● **What is needed**
In your output, repeat each entry exactly and include no pictures.

● **Excerpted data**

=== Begin Enclosure ===

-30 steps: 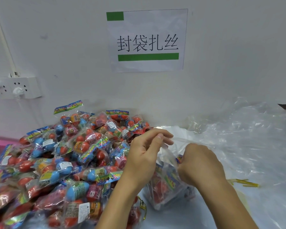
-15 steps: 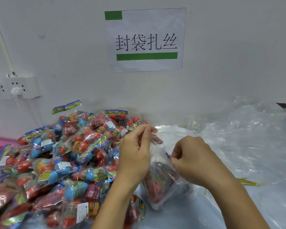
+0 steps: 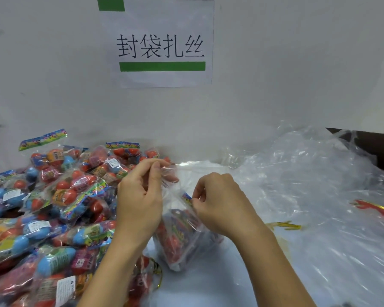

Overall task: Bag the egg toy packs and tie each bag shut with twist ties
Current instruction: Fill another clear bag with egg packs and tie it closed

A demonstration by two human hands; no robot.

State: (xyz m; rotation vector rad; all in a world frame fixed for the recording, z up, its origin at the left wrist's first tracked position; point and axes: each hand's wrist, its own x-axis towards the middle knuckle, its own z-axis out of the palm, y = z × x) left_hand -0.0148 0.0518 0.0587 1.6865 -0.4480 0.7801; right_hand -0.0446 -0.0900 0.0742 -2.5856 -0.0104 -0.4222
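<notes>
Crinkly clear bag [image 3: 182, 244] pinched by left hand [image 3: 140, 200], right hand [image 3: 220, 202].

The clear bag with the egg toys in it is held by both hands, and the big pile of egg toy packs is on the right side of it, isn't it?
Not quite. Both the left hand and the right hand do hold the clear bag, but the pile of egg toy packs lies on its left side, as the head view shows.

Pale grey wall [image 3: 297, 74] filling upper view, lit evenly. White paper sign [image 3: 156, 42] hanging on it, showing black characters, green block at top corner, green bar below. Dark brown edge [image 3: 372, 147] showing far right.
</notes>
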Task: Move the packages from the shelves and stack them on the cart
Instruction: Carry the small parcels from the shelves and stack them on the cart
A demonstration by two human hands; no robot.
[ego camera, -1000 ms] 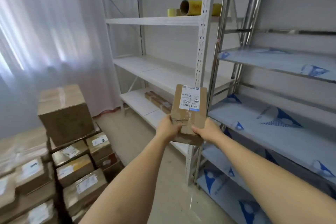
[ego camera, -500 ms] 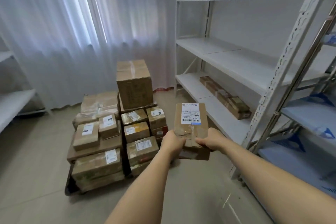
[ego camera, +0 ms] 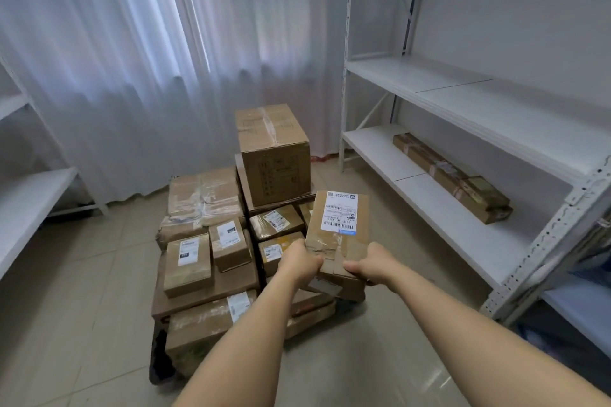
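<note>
Both hands grip one flat cardboard package [ego camera: 339, 235] at its near end, right of frame centre. The left hand [ego camera: 299, 263] curls its fingers round the near-left corner; the right hand [ego camera: 372, 264] curls round the near-right corner. The package is tilted, with its far end raised and its top face toward the camera. A white shipping label [ego camera: 340, 211] with barcodes sits on the upper part of that face, and clear tape crosses the lower part.

The held package is in the air, above the right side of the loaded cart [ego camera: 158, 360], whose dark edge shows at lower left of centre. Stacked on the cart are many taped cardboard parcels. A tall cardboard box [ego camera: 274, 155] stands at the top of the stack, at frame centre. A wide plastic-wrapped parcel [ego camera: 203, 198] lies to its left. Two small labelled boxes [ego camera: 188, 263] [ego camera: 229, 243] lie side by side on a broad flat carton in the left part of the stack.

White metal shelving [ego camera: 463, 102] fills the right of the frame. On its lower shelf lies a long narrow cardboard package [ego camera: 453, 177]. White curtains [ego camera: 148, 59] cover the far wall. The floor [ego camera: 82, 340] is tiled.
</note>
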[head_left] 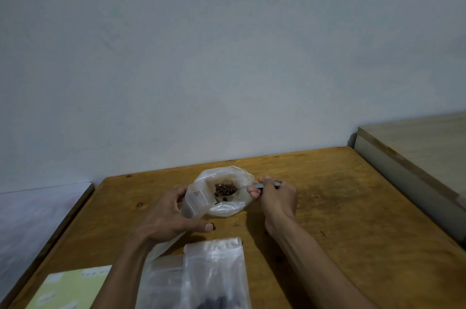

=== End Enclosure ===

● **Output of the task**
-30 steps: 
-15 steps: 
+0 steps: 

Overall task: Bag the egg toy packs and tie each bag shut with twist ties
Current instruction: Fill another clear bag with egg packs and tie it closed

A demonstration by two human hands; no robot.

State: (xyz m; rotation vector rad; all in a world frame fixed for the recording, z up, its origin at the left wrist's first tracked position; point and axes: each hand's wrist, its own x-axis towards the middle knuckle, its own z-axis out of the palm, y = z × x) left_hand -0.0148 0.0518 0.0587 1.6865 -0.4480 0.7801; right_hand -0.0446 -0.0900 0.0742 -2.5856 -0.0104 -0.4222
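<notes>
Crinkly clear bag [image 3: 182, 244] pinched by left hand [image 3: 140, 200], right hand [image 3: 220, 202].

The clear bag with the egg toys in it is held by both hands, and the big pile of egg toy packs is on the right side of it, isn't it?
Not quite. Both the left hand and the right hand do hold the clear bag, but the pile of egg toy packs lies on its left side, as the head view shows.

Pale grey wall [image 3: 297, 74] filling upper view, lit evenly. White paper sign [image 3: 156, 42] hanging on it, showing black characters, green block at top corner, green bar below. Dark brown edge [image 3: 372, 147] showing far right.
</notes>
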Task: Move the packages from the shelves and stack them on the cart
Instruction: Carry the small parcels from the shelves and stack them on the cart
A demonstration by two human hands; no robot.
[ego camera, -1000 ms] 
[ego camera, -500 ms] 
[ego camera, +0 ms] 
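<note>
Both hands grip one flat cardboard package [ego camera: 339, 235] at its near end, right of frame centre. The left hand [ego camera: 299, 263] curls its fingers round the near-left corner; the right hand [ego camera: 372, 264] curls round the near-right corner. The package is tilted, with its far end raised and its top face toward the camera. A white shipping label [ego camera: 340, 211] with barcodes sits on the upper part of that face, and clear tape crosses the lower part.

The held package is in the air, above the right side of the loaded cart [ego camera: 158, 360], whose dark edge shows at lower left of centre. Stacked on the cart are many taped cardboard parcels. A tall cardboard box [ego camera: 274, 155] stands at the top of the stack, at frame centre. A wide plastic-wrapped parcel [ego camera: 203, 198] lies to its left. Two small labelled boxes [ego camera: 188, 263] [ego camera: 229, 243] lie side by side on a broad flat carton in the left part of the stack.

White metal shelving [ego camera: 463, 102] fills the right of the frame. On its lower shelf lies a long narrow cardboard package [ego camera: 453, 177]. White curtains [ego camera: 148, 59] cover the far wall. The floor [ego camera: 82, 340] is tiled.
</note>
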[head_left] 

No additional output will be generated.